Exercise directions
Everything from the opening line of the records below up to and including the line containing "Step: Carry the" should be retyped exactly, minus the pictures.
# # # #
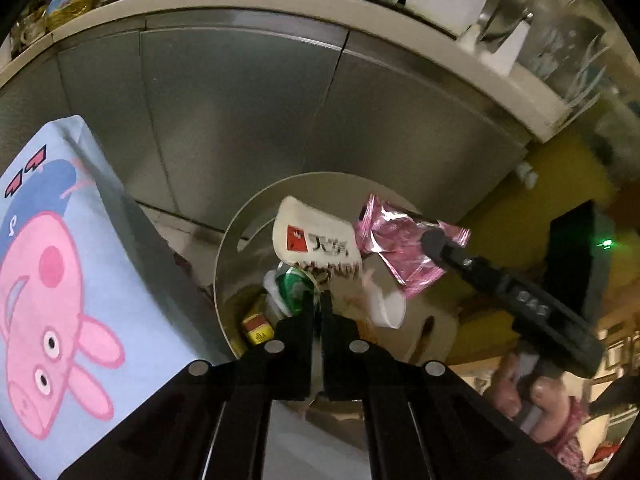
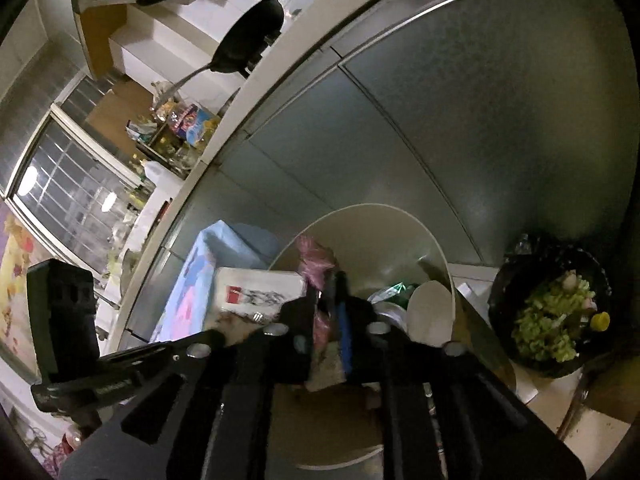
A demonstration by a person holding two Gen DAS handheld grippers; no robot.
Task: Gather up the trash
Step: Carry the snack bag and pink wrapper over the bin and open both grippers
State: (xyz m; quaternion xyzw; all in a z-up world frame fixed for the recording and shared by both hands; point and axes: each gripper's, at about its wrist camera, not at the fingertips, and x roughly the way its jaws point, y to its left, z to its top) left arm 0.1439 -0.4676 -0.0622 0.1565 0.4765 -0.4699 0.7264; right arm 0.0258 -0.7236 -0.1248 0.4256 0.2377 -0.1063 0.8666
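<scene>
A round pale bin (image 1: 230,248) stands on the floor against the metal cabinet fronts (image 1: 240,120). Inside it lie a green-printed wrapper (image 1: 294,288), a small yellow and red box (image 1: 258,326) and a white cup (image 1: 386,306) (the cup also shows in the right wrist view, leaning on the bin's inner wall).

The left gripper (image 1: 318,300) hangs over the bin's opening with its jaws closed together; a white packet with a red square and black lettering (image 1: 316,246) sits just beyond its tips, and I cannot tell whether it is pinched.

The right gripper (image 2: 328,284) reaches over the bin too, jaws slightly apart, with a crumpled pink foil wrapper (image 2: 314,260) between them and above the bin's mouth.

Beside the bin stands a light-blue box with a pink cartoon pig (image 1: 60,280). On the other side, a black-lined bin (image 2: 504,280) holds green vegetable scraps (image 2: 554,326).
</scene>
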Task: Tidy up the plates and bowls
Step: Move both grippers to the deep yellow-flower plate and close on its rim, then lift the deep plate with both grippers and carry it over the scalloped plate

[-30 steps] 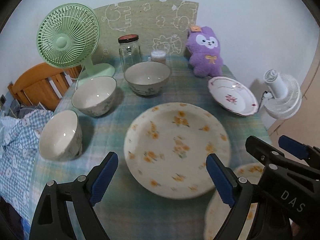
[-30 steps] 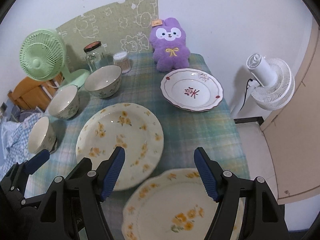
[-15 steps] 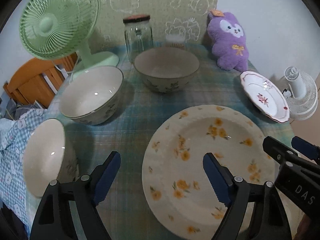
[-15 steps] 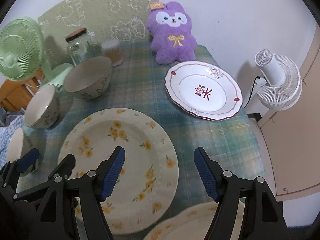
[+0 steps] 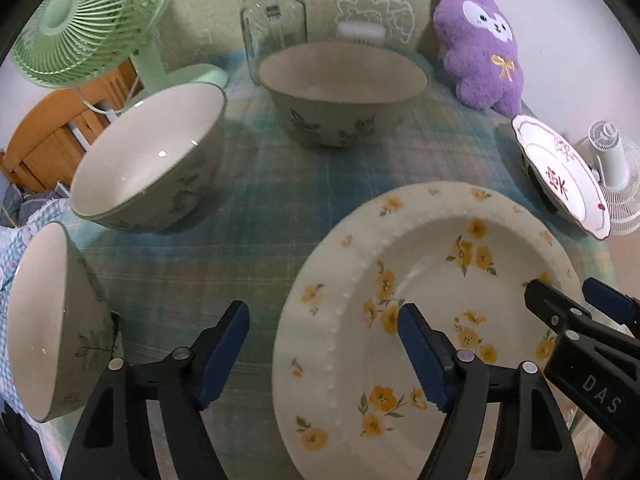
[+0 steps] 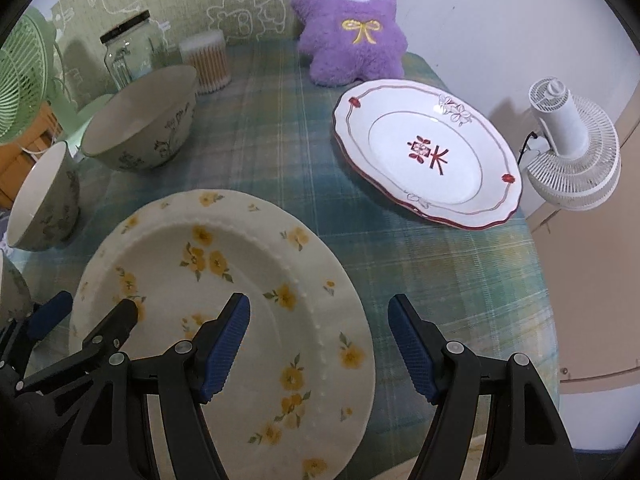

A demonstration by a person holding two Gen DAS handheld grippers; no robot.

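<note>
The yellow-flowered plate lies on the checked tablecloth, its left rim between the spread left gripper, whose jaws have just been closing, nothing pinched. The right gripper, spread, straddles its rim at 3 o'clock. Only the right view shows cotton swabs; both grippers point steeply down

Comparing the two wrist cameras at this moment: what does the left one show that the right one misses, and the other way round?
Only the left wrist view shows the green fan's base and all of the nearest bowl. Only the right wrist view shows the cotton swab tub clearly and the red-trimmed plate face-on. Both show the yellow-flowered plate, the purple plush toy, the glass jar, the white fan, and both open hand-held grippers: left, right.
</note>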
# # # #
Result of this task
A demonstration by a person holding two Gen DAS handheld grippers; no robot.
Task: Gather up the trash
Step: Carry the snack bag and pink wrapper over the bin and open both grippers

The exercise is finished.